I think Wawa's subtle message to you is to use a MOSFET instead. But, you can do this with a TIP122, but you might need to throw a heatsink on it -- depends on how much current that 12V LED strip requires. Also, I think Wawa assumed this is an RGB strip, but I don't see any mention of RGB or color, so, I will assume this is a monochrome strip.
Have a look at this schematic:
The R1 resistor value [820Ω] is for around 1A through the LED strip. You can calculate that value using the following formula:
R1 = (3.5V * 250) / I[sub]strip[/sub] where: Istrip is the current required by the LED strip.

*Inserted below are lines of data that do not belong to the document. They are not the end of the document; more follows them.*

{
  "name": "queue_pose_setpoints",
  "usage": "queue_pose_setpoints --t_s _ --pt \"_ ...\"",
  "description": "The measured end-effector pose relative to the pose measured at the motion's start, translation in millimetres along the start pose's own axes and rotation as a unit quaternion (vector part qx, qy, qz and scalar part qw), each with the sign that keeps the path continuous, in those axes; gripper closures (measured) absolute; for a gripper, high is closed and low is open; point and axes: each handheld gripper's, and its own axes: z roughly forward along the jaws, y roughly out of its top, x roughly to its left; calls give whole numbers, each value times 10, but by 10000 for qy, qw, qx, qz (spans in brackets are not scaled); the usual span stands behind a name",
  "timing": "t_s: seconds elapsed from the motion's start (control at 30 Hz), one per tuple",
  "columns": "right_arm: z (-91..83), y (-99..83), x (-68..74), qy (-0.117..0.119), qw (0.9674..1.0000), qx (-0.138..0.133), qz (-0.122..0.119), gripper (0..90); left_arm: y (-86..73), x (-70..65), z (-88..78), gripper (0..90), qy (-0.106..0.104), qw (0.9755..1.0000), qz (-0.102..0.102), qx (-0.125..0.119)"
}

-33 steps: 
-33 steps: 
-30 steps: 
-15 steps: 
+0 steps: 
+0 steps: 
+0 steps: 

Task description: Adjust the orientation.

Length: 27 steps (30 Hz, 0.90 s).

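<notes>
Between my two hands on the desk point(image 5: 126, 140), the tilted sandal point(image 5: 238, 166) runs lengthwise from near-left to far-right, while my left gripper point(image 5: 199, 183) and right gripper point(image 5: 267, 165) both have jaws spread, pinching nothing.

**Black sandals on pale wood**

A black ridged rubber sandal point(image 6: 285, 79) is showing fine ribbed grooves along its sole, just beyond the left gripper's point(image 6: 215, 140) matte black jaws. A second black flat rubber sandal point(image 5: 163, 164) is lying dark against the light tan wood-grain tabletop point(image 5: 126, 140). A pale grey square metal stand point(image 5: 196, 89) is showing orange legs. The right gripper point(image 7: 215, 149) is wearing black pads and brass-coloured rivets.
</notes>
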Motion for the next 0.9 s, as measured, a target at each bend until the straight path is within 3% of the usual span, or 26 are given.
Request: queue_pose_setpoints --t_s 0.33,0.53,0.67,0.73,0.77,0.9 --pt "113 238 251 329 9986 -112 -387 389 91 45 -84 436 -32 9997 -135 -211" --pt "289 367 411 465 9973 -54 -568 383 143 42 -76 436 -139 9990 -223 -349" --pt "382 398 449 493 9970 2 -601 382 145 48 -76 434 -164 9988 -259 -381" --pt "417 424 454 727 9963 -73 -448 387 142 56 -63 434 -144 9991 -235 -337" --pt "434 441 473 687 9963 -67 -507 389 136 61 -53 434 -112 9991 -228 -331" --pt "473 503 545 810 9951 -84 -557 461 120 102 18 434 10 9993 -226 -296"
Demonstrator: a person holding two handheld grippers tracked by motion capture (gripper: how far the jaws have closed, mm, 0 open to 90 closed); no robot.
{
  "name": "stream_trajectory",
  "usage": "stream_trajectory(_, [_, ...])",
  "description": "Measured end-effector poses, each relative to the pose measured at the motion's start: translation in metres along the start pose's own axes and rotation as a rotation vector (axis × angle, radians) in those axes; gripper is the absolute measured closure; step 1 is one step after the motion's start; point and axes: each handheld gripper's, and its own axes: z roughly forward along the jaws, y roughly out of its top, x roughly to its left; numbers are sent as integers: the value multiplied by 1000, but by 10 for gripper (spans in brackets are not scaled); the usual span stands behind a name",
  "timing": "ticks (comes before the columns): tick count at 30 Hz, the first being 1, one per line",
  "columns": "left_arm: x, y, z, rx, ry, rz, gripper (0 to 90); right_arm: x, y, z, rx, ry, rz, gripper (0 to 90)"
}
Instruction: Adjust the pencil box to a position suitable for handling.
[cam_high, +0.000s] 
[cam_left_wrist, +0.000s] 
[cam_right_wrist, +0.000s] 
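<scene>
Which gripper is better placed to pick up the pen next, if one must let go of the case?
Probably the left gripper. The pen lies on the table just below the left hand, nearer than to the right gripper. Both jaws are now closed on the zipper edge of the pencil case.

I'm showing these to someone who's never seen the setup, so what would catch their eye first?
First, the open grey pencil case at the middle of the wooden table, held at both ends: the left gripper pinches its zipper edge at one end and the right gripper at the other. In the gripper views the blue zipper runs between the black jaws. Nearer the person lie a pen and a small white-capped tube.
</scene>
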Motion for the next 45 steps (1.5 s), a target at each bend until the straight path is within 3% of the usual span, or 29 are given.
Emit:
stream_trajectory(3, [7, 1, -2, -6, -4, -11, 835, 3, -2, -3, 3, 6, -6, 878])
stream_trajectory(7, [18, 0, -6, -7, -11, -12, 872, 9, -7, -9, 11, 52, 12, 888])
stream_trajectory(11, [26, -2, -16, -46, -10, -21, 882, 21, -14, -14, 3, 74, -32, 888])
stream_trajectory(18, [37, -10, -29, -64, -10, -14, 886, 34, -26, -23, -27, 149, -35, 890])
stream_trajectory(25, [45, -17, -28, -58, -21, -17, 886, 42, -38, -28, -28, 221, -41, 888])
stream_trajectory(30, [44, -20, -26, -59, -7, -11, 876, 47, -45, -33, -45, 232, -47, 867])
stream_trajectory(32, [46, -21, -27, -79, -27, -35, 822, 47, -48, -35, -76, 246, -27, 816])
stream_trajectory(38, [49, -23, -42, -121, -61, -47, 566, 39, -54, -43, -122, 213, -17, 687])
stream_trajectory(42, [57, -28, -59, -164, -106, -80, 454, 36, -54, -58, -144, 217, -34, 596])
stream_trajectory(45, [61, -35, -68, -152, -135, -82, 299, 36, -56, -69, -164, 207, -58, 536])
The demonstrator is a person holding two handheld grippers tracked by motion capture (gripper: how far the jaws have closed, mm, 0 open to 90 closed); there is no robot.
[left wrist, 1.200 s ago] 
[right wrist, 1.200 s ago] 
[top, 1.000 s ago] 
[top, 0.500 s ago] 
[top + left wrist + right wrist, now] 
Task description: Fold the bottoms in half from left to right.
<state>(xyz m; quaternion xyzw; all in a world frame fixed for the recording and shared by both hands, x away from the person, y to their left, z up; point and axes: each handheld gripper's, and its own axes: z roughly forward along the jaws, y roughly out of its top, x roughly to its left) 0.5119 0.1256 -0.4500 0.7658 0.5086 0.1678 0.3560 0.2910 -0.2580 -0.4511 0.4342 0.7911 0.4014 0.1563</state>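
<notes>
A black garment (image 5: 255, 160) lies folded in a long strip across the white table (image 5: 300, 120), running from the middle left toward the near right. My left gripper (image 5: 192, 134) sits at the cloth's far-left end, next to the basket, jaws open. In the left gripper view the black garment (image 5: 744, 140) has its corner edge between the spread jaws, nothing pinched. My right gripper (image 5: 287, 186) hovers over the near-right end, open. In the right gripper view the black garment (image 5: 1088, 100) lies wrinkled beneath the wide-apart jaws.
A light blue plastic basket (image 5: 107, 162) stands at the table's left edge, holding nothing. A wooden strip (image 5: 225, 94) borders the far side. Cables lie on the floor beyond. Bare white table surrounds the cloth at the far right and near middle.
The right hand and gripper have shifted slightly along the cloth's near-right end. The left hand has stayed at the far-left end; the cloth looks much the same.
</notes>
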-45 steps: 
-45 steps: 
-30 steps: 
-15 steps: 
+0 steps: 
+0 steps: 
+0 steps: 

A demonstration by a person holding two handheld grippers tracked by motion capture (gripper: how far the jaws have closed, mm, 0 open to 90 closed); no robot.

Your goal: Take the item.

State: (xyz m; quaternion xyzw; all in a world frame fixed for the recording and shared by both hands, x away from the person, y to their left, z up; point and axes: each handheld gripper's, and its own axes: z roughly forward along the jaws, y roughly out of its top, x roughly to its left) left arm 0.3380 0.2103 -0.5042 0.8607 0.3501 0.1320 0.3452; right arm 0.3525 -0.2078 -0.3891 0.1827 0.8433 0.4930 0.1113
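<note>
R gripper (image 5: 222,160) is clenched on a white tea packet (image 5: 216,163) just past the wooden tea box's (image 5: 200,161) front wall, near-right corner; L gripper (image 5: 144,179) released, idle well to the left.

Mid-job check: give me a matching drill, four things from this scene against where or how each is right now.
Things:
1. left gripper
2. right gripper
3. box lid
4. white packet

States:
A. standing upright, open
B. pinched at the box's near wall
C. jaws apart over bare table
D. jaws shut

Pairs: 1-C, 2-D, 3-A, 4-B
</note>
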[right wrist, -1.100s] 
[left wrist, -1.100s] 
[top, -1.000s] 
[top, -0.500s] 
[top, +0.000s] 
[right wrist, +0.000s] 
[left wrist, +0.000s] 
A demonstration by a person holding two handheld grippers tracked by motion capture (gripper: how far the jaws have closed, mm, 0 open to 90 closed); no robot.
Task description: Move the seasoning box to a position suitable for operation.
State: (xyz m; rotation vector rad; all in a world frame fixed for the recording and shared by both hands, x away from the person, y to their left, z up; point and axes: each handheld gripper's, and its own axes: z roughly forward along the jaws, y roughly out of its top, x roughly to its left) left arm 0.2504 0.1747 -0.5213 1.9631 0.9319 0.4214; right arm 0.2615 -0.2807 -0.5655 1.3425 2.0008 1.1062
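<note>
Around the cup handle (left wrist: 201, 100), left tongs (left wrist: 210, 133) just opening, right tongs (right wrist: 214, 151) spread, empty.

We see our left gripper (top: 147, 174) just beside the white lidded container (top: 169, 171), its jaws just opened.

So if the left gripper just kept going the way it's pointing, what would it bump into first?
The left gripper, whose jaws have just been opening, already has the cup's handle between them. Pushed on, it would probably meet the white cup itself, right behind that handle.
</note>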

Where did I get that voltage of 3.5? The voltage at the Base-Emitter junction [based on the datasheet] is estimated to be 1.5V [with around 1A at the Collector], so 5V - 1.5V is 3.5V
Be aware, though, because of the voltage drop from the Collector, to the Emitter [VCE(sat)], the LED strip will not glow as brightly as it would if connected directly to 12V. I can't say for sure what the expected VCE(sat) will be, because there is no mention of the amount of current this LED strip requires. But for an LED strip that takes around 1A, the typical VCE(sat) is estimated to be 0.8V to 0.6V. That means only around 12V - 0.8V or 11.2V will reach the LED strip, and that might be significant. But, on the plus side -- by not driving the LEDs as hard as they would be driven at the full 12V, might, actually, extend their lifespan 
If it is 0.8V, then, for an LED strip that requires 1A of current, that's a Power Dissipation [in the transistor] of:
P[sub]D[/sub] = 0.8V * 1A = 0.8W
So, the transistor will get a little hot. This gets worse as the amount of current goes up.
Using a MOSFET, as Wawa seems to be suggesting, will, if the correct one is selected, get rid of all of these issues.